- PROBLEM TO WORK ON
After locating the line with "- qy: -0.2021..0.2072" in the data that follows, return it and every later line exactly, up to and including the line with "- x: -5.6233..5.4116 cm".

- Records contained in a dataset
---------------

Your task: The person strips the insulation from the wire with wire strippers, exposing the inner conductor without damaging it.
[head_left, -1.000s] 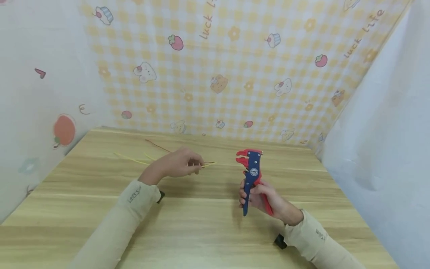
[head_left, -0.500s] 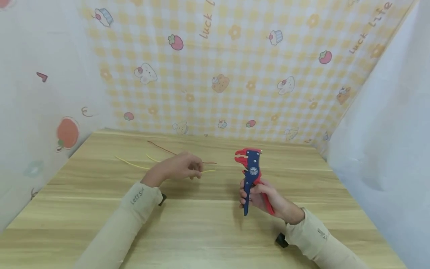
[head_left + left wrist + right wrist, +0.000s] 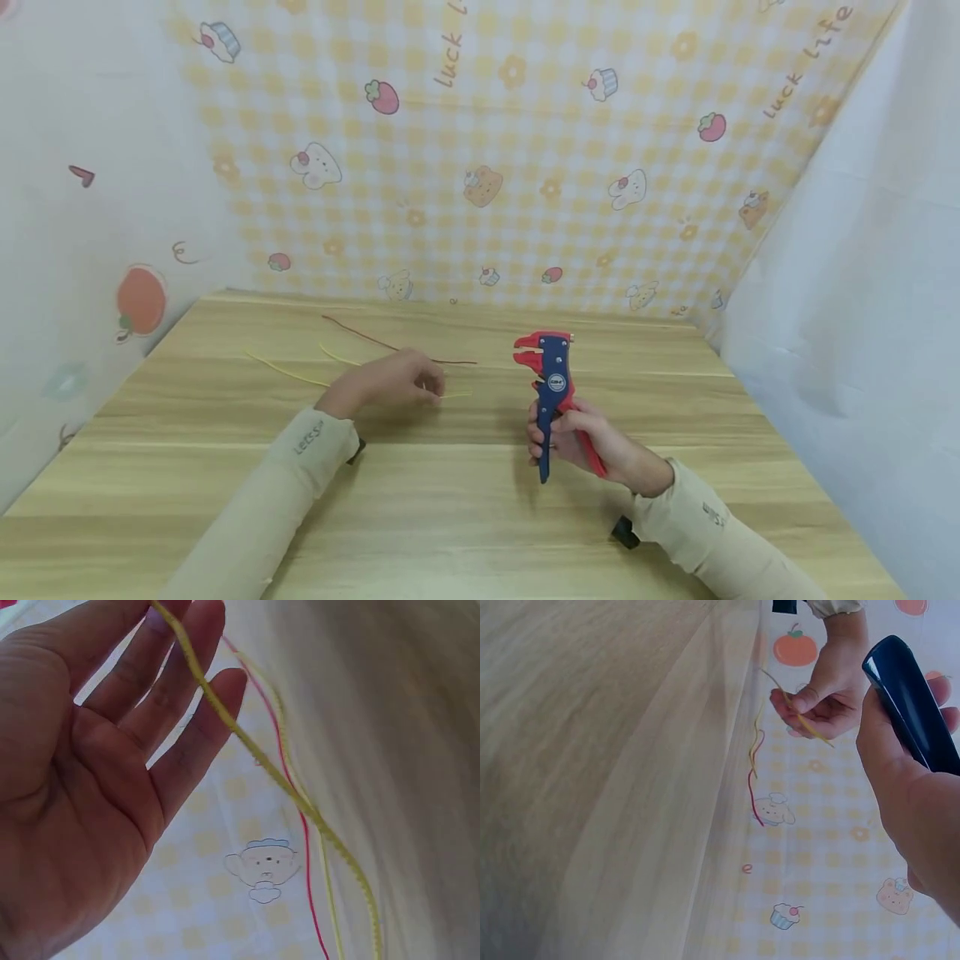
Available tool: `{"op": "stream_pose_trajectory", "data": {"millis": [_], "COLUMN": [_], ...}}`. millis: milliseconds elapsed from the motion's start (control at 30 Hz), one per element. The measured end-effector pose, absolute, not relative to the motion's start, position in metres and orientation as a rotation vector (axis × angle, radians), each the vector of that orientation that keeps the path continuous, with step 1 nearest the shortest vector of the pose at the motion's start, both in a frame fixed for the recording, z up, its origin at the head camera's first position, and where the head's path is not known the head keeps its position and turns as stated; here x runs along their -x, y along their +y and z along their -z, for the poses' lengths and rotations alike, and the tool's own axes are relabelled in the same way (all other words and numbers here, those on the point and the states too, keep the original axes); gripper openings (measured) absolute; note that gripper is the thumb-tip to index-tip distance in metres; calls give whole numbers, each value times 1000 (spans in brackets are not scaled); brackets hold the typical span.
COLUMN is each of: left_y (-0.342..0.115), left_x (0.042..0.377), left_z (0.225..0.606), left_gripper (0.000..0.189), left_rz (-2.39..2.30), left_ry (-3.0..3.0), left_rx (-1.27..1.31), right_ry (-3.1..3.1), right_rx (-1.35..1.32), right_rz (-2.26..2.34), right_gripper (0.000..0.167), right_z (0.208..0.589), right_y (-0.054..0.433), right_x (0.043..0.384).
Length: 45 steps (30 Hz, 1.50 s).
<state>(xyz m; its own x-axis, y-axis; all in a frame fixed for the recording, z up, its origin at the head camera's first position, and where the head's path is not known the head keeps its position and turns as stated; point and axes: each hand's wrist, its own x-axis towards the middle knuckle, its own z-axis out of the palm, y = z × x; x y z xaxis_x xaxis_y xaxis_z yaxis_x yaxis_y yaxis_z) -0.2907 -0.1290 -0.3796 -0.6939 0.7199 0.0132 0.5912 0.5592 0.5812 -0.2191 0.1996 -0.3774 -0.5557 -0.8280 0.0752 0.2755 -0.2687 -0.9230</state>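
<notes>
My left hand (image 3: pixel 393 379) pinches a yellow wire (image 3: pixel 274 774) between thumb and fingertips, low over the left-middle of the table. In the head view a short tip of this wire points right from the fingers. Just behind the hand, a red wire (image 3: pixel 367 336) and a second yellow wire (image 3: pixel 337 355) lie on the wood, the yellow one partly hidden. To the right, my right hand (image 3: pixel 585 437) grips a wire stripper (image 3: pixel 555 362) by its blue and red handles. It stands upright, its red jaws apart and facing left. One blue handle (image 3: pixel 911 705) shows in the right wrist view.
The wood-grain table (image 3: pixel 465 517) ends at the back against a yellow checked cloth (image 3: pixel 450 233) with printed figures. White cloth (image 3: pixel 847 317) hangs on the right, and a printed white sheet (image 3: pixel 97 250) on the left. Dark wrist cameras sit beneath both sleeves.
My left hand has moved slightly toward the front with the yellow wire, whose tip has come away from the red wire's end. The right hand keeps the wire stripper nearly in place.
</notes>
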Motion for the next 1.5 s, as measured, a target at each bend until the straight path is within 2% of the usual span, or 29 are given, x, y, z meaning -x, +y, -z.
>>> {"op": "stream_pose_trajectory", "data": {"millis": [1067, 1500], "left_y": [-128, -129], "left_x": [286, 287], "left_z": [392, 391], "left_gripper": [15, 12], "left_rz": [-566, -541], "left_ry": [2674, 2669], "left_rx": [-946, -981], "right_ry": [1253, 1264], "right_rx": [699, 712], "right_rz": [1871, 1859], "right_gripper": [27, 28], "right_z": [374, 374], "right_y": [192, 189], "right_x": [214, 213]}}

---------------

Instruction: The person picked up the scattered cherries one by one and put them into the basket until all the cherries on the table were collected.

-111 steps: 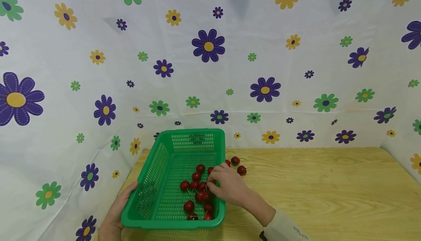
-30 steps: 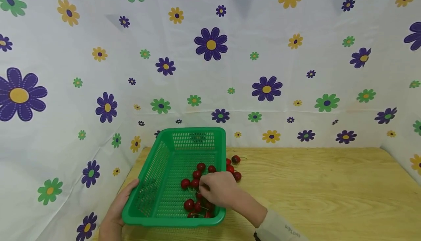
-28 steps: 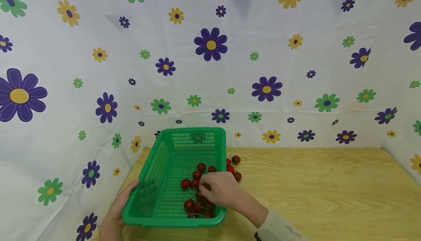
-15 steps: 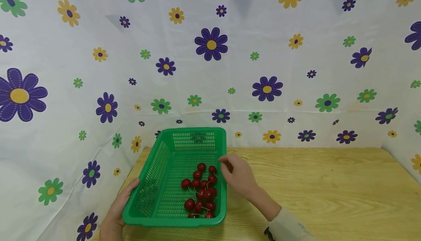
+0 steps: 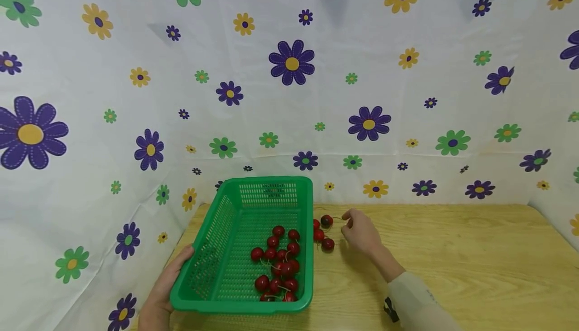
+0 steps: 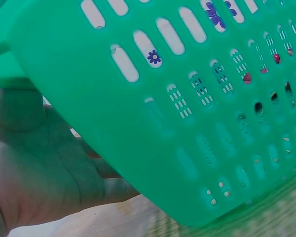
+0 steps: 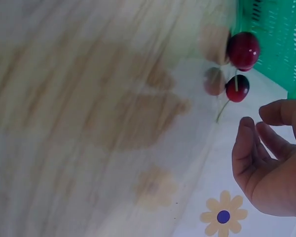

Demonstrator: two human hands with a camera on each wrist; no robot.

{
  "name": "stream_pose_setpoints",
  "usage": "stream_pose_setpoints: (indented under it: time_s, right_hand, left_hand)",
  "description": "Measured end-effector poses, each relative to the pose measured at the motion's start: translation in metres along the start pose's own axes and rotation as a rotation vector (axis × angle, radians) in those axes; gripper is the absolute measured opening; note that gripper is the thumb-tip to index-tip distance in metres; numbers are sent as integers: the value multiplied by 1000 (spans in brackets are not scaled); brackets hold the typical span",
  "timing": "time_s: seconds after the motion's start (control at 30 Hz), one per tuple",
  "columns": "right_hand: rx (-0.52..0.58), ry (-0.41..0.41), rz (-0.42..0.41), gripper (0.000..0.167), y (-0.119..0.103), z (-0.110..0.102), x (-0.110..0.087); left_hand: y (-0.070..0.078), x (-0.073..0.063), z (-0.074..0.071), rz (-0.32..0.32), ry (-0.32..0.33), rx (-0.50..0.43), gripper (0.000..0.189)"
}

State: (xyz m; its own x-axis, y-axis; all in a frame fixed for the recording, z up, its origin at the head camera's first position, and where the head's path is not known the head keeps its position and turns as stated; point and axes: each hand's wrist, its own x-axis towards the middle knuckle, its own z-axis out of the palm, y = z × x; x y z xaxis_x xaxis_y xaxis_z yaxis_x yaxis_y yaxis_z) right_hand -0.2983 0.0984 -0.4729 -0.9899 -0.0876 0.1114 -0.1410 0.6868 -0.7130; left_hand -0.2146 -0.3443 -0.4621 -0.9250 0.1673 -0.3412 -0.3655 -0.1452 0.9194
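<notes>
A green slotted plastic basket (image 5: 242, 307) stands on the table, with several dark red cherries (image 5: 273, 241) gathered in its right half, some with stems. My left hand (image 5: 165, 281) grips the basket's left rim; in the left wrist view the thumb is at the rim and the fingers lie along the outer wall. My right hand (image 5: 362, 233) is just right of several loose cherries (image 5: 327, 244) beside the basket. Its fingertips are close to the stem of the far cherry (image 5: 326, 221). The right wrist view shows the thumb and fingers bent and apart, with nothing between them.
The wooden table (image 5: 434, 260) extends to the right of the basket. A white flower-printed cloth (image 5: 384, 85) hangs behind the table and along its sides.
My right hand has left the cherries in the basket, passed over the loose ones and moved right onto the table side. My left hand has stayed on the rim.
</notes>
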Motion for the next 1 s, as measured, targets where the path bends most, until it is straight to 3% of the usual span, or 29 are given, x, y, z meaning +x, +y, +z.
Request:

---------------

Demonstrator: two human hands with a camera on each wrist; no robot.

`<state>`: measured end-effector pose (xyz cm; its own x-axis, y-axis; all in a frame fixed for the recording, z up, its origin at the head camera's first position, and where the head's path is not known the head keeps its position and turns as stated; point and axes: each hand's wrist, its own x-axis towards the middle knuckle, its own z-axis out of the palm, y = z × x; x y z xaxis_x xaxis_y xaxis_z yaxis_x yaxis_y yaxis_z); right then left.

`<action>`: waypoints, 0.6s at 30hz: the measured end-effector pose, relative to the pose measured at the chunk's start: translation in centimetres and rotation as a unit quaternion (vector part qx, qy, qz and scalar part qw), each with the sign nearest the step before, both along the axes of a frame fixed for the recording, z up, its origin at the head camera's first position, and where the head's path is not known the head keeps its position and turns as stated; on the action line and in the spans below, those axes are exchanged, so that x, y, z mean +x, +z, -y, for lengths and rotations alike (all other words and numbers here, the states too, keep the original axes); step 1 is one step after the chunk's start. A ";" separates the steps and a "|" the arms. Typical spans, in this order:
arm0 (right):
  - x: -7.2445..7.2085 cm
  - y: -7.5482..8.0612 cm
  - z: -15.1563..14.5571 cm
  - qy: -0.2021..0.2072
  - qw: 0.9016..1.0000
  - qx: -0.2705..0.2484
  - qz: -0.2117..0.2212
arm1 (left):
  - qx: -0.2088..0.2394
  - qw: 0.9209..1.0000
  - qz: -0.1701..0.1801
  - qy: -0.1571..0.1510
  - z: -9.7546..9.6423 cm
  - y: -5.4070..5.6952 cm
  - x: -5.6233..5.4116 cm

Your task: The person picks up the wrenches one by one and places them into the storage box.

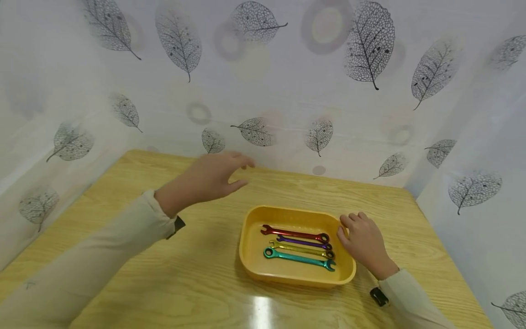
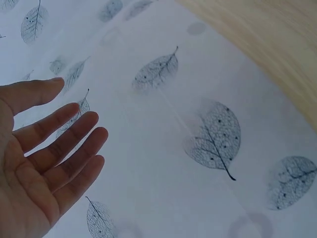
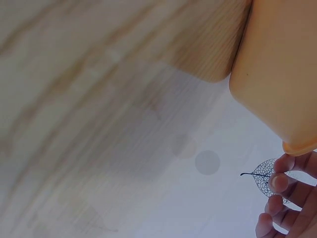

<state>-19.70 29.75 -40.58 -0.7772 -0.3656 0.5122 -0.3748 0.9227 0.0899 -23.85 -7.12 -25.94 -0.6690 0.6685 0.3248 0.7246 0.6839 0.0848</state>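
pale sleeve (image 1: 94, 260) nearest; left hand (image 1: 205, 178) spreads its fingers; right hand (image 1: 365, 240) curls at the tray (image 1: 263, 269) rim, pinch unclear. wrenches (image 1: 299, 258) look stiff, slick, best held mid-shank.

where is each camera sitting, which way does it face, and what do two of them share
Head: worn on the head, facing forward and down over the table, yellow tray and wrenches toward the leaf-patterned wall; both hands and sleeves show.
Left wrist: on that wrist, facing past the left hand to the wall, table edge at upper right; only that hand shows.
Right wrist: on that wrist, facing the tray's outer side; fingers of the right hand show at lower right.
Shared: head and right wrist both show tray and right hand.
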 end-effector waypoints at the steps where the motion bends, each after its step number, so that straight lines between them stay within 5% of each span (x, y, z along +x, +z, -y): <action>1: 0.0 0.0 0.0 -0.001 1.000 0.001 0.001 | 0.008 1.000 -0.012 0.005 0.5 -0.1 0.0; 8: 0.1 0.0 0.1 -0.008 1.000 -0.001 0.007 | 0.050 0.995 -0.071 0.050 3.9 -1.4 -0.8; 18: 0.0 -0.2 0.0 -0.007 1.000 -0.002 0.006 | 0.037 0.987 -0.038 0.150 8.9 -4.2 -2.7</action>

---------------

- ANSWER TO THIS PROBLEM
  - qy: -0.2021..0.2072
  - qw: 0.9016..1.0000
  - qx: -0.2705..0.2484
  - qz: -0.2117..0.2212
arm1 (left):
  - qx: -0.2088..0.2394
  - qw: 0.9209..1.0000
  - qz: -0.1701..0.1801
  - qy: -0.1571..0.1510
  - z: -9.7546..9.6423 cm
  - y: -5.4070..5.6952 cm
  - x: -5.6233..5.4116 cm

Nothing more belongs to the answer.